* [Required action] Within the data below, copy each line where the string "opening" is found.

* [Task data]
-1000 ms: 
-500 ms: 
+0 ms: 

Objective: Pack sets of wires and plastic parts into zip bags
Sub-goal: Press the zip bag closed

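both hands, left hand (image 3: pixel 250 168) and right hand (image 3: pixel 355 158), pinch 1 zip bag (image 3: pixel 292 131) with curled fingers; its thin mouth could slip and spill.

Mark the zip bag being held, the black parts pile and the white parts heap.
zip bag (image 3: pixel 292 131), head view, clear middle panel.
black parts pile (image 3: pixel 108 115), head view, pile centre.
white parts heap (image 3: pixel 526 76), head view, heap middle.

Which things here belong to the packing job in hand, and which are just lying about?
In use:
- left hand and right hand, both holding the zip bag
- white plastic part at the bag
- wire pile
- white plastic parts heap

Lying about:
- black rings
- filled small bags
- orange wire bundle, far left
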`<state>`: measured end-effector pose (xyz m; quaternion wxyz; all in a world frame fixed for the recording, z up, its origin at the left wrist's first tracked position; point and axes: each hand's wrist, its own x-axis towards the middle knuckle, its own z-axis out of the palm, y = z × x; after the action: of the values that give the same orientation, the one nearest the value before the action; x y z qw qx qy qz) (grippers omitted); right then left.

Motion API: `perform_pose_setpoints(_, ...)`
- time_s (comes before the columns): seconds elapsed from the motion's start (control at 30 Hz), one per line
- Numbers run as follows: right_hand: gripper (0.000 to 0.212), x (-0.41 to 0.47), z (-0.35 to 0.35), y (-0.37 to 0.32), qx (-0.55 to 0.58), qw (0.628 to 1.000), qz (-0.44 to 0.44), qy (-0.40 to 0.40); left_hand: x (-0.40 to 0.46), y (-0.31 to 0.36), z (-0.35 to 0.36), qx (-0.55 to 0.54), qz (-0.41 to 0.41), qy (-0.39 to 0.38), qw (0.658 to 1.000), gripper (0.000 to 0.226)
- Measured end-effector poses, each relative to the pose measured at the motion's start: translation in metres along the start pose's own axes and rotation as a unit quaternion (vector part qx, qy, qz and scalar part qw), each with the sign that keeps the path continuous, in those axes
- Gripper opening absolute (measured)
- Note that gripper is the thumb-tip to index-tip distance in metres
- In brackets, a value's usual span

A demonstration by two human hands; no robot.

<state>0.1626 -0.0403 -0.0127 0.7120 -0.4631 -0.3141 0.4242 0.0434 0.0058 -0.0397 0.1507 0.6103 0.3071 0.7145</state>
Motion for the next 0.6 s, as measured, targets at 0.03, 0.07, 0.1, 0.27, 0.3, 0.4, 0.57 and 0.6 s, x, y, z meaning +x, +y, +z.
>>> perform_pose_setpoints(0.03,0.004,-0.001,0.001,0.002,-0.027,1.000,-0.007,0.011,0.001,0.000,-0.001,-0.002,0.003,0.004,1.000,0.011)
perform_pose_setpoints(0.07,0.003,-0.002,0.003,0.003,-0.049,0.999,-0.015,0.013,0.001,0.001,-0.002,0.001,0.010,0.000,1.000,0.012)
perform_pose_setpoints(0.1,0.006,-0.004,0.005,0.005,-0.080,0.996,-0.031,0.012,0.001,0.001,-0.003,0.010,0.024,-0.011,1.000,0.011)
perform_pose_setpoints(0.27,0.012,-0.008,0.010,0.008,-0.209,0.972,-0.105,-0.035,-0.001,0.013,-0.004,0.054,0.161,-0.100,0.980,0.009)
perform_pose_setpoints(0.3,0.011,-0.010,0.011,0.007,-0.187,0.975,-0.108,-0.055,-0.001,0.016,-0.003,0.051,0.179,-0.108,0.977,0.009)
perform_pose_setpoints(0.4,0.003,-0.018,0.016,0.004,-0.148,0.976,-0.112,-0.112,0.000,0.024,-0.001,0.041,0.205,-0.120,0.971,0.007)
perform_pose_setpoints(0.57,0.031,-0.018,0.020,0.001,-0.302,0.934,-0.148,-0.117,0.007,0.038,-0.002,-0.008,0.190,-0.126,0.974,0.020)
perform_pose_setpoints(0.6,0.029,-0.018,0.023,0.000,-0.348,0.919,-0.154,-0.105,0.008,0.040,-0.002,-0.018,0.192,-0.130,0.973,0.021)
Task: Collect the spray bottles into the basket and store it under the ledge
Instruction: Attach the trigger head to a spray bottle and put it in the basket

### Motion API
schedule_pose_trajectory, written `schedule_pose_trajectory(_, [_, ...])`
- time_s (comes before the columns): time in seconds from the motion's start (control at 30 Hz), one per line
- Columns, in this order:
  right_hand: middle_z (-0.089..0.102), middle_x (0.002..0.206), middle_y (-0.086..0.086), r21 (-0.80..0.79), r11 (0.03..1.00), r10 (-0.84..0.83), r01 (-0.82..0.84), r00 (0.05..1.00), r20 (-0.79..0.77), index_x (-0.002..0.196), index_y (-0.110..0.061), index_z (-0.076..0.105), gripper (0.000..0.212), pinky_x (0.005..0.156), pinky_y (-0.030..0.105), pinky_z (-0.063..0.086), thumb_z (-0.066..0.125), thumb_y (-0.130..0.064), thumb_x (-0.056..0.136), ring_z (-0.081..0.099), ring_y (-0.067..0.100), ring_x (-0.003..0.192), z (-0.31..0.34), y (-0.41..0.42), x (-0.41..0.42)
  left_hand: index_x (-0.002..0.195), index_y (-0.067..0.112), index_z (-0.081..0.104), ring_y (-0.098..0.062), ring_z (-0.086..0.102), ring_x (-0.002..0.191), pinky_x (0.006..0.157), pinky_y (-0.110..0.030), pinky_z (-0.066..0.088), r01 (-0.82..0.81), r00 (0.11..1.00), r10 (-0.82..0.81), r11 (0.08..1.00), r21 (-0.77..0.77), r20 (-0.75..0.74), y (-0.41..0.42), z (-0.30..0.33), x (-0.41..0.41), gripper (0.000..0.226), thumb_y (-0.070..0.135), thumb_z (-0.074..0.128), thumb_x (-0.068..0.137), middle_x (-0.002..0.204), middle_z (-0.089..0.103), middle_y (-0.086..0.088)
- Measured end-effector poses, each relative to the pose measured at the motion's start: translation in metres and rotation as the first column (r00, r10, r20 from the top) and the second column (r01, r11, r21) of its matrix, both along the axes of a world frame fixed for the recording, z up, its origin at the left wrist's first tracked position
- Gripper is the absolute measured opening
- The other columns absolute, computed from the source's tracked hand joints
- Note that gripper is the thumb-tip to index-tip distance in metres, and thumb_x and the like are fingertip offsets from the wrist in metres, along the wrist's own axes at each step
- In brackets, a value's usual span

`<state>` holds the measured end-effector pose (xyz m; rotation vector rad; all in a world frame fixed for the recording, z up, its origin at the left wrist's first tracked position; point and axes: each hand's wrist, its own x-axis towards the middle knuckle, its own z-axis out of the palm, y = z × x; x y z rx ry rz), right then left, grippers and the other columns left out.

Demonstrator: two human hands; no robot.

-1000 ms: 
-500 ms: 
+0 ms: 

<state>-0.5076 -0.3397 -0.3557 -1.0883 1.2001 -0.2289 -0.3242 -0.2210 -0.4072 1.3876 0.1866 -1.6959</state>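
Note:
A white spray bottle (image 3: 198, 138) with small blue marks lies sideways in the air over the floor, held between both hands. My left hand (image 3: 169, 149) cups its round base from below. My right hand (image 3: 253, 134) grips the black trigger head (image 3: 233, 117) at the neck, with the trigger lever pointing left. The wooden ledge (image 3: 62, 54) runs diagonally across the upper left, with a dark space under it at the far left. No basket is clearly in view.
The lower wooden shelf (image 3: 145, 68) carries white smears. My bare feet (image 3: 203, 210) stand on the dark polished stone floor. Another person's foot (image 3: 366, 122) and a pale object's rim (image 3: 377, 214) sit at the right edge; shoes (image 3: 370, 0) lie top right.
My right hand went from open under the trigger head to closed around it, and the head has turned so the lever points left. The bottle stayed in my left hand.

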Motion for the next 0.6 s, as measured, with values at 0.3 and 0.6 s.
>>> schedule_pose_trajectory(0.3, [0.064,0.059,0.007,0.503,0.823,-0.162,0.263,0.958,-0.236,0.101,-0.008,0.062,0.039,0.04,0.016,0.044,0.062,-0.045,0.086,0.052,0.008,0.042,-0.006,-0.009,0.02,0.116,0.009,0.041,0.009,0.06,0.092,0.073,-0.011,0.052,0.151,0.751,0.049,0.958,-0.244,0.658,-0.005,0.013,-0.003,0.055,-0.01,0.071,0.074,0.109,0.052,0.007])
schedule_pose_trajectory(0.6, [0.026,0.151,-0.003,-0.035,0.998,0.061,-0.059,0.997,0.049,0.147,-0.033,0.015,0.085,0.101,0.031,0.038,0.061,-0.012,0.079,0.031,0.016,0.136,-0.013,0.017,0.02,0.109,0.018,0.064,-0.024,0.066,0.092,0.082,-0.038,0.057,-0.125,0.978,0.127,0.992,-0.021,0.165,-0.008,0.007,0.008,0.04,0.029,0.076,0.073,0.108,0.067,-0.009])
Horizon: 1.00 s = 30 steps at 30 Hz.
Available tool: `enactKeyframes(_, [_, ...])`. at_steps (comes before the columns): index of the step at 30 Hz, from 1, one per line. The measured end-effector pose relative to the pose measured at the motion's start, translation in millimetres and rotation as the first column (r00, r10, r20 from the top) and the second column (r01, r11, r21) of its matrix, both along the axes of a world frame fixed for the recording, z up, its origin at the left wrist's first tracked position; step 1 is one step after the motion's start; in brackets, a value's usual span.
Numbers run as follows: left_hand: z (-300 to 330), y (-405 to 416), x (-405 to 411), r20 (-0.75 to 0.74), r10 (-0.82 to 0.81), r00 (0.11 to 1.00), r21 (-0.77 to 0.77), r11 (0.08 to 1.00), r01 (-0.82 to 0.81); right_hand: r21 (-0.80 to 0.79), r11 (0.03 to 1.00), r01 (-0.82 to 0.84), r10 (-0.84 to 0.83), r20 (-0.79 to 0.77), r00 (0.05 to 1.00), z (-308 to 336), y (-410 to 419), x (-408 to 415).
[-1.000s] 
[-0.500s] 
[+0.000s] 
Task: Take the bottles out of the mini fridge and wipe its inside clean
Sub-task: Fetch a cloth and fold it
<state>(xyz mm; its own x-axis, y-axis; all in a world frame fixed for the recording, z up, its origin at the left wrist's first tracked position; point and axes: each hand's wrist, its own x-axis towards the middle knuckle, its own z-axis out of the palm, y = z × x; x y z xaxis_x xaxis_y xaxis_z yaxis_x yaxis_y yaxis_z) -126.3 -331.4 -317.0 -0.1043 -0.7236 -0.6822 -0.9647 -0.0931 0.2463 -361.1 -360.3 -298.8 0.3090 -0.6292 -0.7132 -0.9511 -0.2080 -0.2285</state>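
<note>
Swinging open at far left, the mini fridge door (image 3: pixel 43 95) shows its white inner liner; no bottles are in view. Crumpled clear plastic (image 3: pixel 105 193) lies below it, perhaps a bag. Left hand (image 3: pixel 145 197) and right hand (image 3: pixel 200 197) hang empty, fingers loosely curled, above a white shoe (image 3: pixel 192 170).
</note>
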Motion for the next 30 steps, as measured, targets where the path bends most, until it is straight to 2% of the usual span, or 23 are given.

* [Exercise response]
- Gripper opening absolute (measured)
- Gripper is the absolute measured opening

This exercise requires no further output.